#### PROBLEM
Return every line below exactly.

#### DATASET SECTION
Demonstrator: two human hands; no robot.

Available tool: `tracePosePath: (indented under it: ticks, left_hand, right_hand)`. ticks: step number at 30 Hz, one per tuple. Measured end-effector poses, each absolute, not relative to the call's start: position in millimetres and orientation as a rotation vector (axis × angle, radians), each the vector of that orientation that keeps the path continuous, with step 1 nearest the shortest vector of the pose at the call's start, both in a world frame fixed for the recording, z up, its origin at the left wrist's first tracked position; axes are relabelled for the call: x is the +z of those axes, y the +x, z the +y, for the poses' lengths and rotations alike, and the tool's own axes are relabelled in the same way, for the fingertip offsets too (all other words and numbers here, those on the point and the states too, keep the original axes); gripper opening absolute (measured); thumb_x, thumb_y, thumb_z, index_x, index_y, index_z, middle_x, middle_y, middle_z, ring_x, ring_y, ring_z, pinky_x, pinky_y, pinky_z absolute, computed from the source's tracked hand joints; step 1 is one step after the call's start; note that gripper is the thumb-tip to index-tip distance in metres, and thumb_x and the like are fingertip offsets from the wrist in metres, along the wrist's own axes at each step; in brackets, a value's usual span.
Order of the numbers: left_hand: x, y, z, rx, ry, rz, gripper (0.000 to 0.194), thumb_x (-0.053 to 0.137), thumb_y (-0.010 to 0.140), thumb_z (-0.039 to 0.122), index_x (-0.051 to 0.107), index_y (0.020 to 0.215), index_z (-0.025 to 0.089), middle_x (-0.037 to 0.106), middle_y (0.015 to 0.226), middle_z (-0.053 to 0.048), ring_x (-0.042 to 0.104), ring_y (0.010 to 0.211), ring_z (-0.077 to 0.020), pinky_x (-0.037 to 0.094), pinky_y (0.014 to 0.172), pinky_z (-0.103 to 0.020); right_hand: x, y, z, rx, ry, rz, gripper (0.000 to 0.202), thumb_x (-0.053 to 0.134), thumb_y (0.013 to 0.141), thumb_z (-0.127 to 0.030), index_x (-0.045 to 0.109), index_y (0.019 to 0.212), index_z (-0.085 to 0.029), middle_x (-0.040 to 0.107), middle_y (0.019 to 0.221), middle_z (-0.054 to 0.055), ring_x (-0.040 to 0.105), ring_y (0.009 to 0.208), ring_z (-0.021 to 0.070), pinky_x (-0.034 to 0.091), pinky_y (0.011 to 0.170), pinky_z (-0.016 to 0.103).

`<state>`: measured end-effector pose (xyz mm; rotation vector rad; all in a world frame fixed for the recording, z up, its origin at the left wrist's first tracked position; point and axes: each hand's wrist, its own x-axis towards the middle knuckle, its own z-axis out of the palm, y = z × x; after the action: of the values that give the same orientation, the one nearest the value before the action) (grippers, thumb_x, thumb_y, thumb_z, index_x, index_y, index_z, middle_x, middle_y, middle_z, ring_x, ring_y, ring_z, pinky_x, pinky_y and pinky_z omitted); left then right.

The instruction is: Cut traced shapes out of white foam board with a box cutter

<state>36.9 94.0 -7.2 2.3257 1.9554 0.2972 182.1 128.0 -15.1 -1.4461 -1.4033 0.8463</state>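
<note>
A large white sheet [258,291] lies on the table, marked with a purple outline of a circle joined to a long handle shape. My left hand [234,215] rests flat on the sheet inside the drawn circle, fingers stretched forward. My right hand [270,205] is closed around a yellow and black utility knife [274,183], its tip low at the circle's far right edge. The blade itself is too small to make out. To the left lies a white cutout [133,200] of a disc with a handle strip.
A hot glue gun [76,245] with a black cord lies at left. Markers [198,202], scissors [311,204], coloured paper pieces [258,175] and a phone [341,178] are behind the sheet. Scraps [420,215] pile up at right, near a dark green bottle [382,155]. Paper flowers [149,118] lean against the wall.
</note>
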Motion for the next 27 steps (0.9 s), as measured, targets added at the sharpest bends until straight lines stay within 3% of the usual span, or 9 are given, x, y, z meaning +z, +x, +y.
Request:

#### RESULT BELOW
Demonstrator: two human hands; no robot.

Available tool: `tracePosePath: (indented under it: ticks, left_hand, right_hand)`. ticks: step number at 30 Hz, one per tuple. Measured end-effector poses, each absolute, not relative to the call's start: position in millimetres and orientation as a rotation vector (axis × angle, radians), each the vector of that orientation that keeps the path continuous, with step 1 nearest the shortest vector of the pose at the call's start, both in a world frame fixed for the recording, z up, its origin at the left wrist's first tracked position; axes are relabelled for the call: x is the +z of those axes, y the +x, z the +y, for the poses' lengths and rotations alike, and the tool's own axes are relabelled in the same way, for the fingertip offsets too (all other words and numbers here, those on the point and the states too, keep the original axes); gripper opening absolute (measured); thumb_x, thumb_y, thumb_z, index_x, index_y, index_z, middle_x, middle_y, middle_z, ring_x, ring_y, ring_z, pinky_x, pinky_y, pinky_z absolute, computed from the source's tracked hand joints; step 1 is one step after the call's start; note that gripper is the thumb-tip to index-tip distance in metres, and thumb_x and the like are fingertip offsets from the wrist in metres, along the wrist's own axes at each step; in brackets, a value's usual span.
Order of the numbers: left_hand: x, y, z, rx, ry, rz, gripper (0.000 to 0.194), thumb_x (-0.053 to 0.137), thumb_y (-0.010 to 0.140), thumb_z (-0.039 to 0.122), index_x (-0.051 to 0.107), index_y (0.020 to 0.215), index_z (-0.025 to 0.089), middle_x (-0.037 to 0.106), middle_y (0.015 to 0.226), middle_z (-0.053 to 0.048), ring_x (-0.042 to 0.104), ring_y (0.010 to 0.211), ring_z (-0.077 to 0.020), pinky_x (-0.037 to 0.094), pinky_y (0.014 to 0.172), pinky_z (-0.103 to 0.020); right_hand: x, y, z, rx, ry, rz, gripper (0.000 to 0.202), thumb_x (-0.053 to 0.134), thumb_y (0.013 to 0.141), thumb_z (-0.127 to 0.030), index_x (-0.045 to 0.109), index_y (0.019 to 0.212), index_z (-0.085 to 0.029), middle_x (-0.040 to 0.107), middle_y (0.019 to 0.221), middle_z (-0.054 to 0.055), ring_x (-0.040 to 0.105), ring_y (0.009 to 0.208), ring_z (-0.021 to 0.070), pinky_x (-0.034 to 0.091), pinky_y (0.011 to 0.170), pinky_z (-0.016 to 0.103).

`<state>`: measured end-effector pose (xyz mm; rotation vector rad; all in a world frame fixed for the recording, z up, its origin at the left wrist's first tracked position; point and axes: each hand's wrist, its own x-axis towards the middle knuckle, its own z-axis out of the palm, y = z × x; after the action: of the values that give the same orientation, the one nearest the value before the action) (grippers, thumb_x, thumb_y, thumb_z, index_x, index_y, index_z, middle_x, middle_y, middle_z, ring_x, ring_y, ring_z, pinky_x, pinky_y and pinky_z omitted); left then right.

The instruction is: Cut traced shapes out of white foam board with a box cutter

<state>36.9 94.0 -7.2 2.3257 1.9554 0.2972 182.1 128.0 -15.1 -1.4461 -1.4033 0.8463</state>
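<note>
A large white sheet [258,291] lies on the table, marked with a purple outline of a circle joined to a long handle shape. My left hand [234,215] rests flat on the sheet inside the drawn circle, fingers stretched forward. My right hand [270,205] is closed around a yellow and black utility knife [274,183], its tip low at the circle's far right edge. The blade itself is too small to make out. To the left lies a white cutout [133,200] of a disc with a handle strip.
A hot glue gun [76,245] with a black cord lies at left. Markers [198,202], scissors [311,204], coloured paper pieces [258,175] and a phone [341,178] are behind the sheet. Scraps [420,215] pile up at right, near a dark green bottle [382,155]. Paper flowers [149,118] lean against the wall.
</note>
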Motion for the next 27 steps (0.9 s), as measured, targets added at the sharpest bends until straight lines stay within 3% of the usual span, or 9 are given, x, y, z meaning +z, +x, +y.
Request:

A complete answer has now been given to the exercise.